REQUIRED WORK - Reproduce the whole listing exactly, omitting any picture it holds.

INFORMATION PROVIDED -

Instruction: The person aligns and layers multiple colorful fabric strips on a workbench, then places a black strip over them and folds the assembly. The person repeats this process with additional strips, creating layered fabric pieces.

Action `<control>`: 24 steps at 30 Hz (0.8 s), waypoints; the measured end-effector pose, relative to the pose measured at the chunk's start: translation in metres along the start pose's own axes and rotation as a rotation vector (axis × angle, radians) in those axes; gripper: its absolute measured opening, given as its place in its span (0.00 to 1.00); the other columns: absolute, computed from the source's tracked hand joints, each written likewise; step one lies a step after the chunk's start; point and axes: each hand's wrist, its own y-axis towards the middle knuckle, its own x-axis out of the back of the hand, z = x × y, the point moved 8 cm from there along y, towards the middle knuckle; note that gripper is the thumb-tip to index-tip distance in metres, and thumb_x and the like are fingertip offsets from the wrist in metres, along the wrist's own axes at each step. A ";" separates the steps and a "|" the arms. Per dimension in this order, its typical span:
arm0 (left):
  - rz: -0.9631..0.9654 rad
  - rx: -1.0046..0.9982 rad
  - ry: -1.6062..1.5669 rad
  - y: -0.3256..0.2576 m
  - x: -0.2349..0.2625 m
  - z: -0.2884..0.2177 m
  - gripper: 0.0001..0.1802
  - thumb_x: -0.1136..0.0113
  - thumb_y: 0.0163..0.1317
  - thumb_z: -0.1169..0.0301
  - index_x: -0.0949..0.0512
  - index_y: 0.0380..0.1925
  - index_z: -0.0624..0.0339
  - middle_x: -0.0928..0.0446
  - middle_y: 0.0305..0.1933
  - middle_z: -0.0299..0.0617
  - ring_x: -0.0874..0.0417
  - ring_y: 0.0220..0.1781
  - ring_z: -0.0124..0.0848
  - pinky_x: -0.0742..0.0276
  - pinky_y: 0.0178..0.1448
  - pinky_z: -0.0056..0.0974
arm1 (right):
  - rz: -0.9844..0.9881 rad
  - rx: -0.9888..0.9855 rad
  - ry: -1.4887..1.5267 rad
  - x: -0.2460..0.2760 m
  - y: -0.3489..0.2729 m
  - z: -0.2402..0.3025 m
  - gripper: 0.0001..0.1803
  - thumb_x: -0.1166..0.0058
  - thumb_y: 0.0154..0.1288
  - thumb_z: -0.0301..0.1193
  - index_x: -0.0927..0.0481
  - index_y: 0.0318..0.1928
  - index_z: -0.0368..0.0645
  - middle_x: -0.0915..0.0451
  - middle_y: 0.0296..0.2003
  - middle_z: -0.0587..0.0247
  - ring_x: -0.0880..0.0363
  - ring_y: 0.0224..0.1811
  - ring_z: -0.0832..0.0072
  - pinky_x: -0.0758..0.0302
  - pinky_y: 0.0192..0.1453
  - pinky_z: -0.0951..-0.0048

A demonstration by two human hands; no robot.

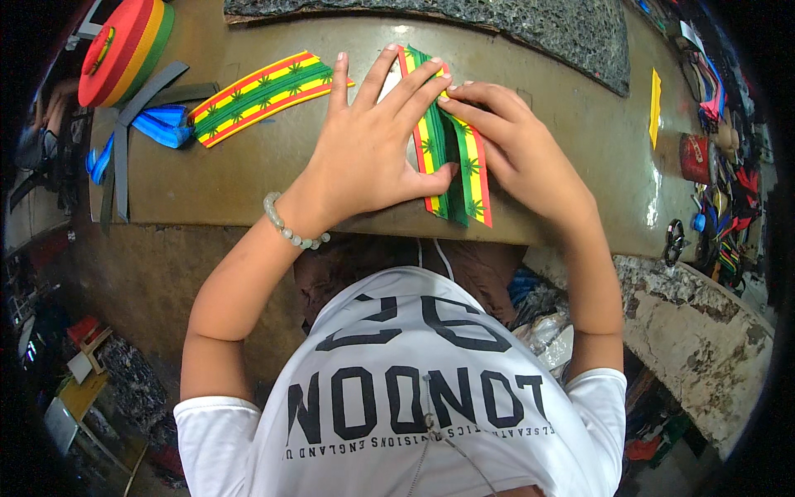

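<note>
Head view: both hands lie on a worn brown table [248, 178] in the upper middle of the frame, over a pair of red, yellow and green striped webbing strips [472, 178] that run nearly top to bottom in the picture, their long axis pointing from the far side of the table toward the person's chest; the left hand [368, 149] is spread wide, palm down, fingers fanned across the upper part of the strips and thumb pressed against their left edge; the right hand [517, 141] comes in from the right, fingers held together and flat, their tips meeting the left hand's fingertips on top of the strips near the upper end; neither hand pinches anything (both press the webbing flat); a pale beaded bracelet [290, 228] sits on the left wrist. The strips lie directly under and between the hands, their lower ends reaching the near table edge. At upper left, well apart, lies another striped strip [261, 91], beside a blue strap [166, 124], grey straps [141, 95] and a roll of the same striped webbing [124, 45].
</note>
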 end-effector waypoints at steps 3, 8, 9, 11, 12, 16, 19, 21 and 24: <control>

OUTPUT OF THE TASK -
Instruction: The person aligns and layers multiple colorful fabric strips on a workbench, then places a black strip over them and folds the assembly. The person repeats this process with additional strips, creating layered fabric pieces.

Action `<control>`: 24 steps at 30 Hz (0.8 s), waypoints; the measured end-effector pose, relative to the pose measured at the chunk's start: translation in metres along the start pose's own axes and rotation as a rotation vector (axis × angle, radians) in those axes; gripper: its absolute measured opening, given as its place in its span (0.00 to 1.00); the other columns: absolute, computed from the source's tracked hand joints, each written likewise; step one lies a step after the chunk's start; point and axes: each hand's wrist, its own y-axis towards the middle knuckle, its own x-axis out of the back of the hand, z = x × y, the point moved 8 cm from there along y, towards the middle knuckle; note that gripper is the thumb-tip to index-tip distance in metres, and thumb_x and the like are fingertip offsets from the wrist in metres, along the wrist's own axes at each step. A ";" separates the steps and a "|" the arms. Per dimension in this order, its typical span:
arm0 (left):
  - rz: -0.9631..0.9654 rad
  - rx: -1.0046..0.9982 rad
  - ry: -1.6062..1.5669 rad
  - y: -0.3256..0.2576 m
  - x: -0.2349..0.2625 m
  - z: -0.2884..0.2177 m
  - gripper: 0.0001..0.1802
  - thumb_x: -0.1136..0.0113
  - thumb_y: 0.0163..0.1317
  - thumb_z: -0.1169..0.0301
  - index_x: -0.0949..0.0512
  - index_y: 0.0380..0.1925
  - index_z: -0.0624..0.0339
  - middle_x: -0.0928..0.0446
  - middle_y: 0.0305..0.1933
  - middle_z: -0.0299..0.0617
  - ring_x: -0.0874..0.0417
  - ring_y: 0.0220..0.1781
  - ring_z: -0.0124..0.0848
  - pinky_x: -0.0742..0.0276
  - pinky_y: 0.0178..0.1448
  - pinky_z: -0.0056..0.0974
arm1 (right):
  - rz: -0.9844..0.9881 rad
  - rx: -0.9888..0.9855 rad
  - ry: -1.4887..1.5267 rad
  - x: -0.2460..0.2760 m
  - y: -0.3489..0.2729 m
  - z: -0.2402..0.3025 m
  - gripper: 0.0001..0.1803
  - thumb_x: -0.1166..0.0058
  - thumb_y: 0.0154..0.1288
  - thumb_z: -0.0301..0.1193
  - index_x: -0.0927..0.0481
  - index_y: 0.0318..0.1928
  - index_z: -0.0368..0.0645
  - middle_x: -0.0915..0.0451
  - middle_y: 0.0296..0.2003
  - middle_z: -0.0587..0.0247
  - ring_x: -0.0880..0.0363
  - ring_y: 0.0224..0.1811
  - ring_z: -0.0832..0.0072
  - pinky_x: -0.0758..0.0302
  - pinky_y: 0.0192..0.1453
  - pinky_z: -0.0951..-0.0048

A demonstration by two human hands; no robot.


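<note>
Head view: both hands lie on a worn brown table [248, 178] in the upper middle of the frame, over a pair of red, yellow and green striped webbing strips [472, 178] that run nearly top to bottom in the picture, their long axis pointing from the far side of the table toward the person's chest; the left hand [368, 149] is spread wide, palm down, fingers fanned across the upper part of the strips and thumb pressed against their left edge; the right hand [517, 141] comes in from the right, fingers held together and flat, their tips meeting the left hand's fingertips on top of the strips near the upper end; neither hand pinches anything (both press the webbing flat); a pale beaded bracelet [290, 228] sits on the left wrist. The strips lie directly under and between the hands, their lower ends reaching the near table edge. At upper left, well apart, lies another striped strip [261, 91], beside a blue strap [166, 124], grey straps [141, 95] and a roll of the same striped webbing [124, 45].
</note>
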 end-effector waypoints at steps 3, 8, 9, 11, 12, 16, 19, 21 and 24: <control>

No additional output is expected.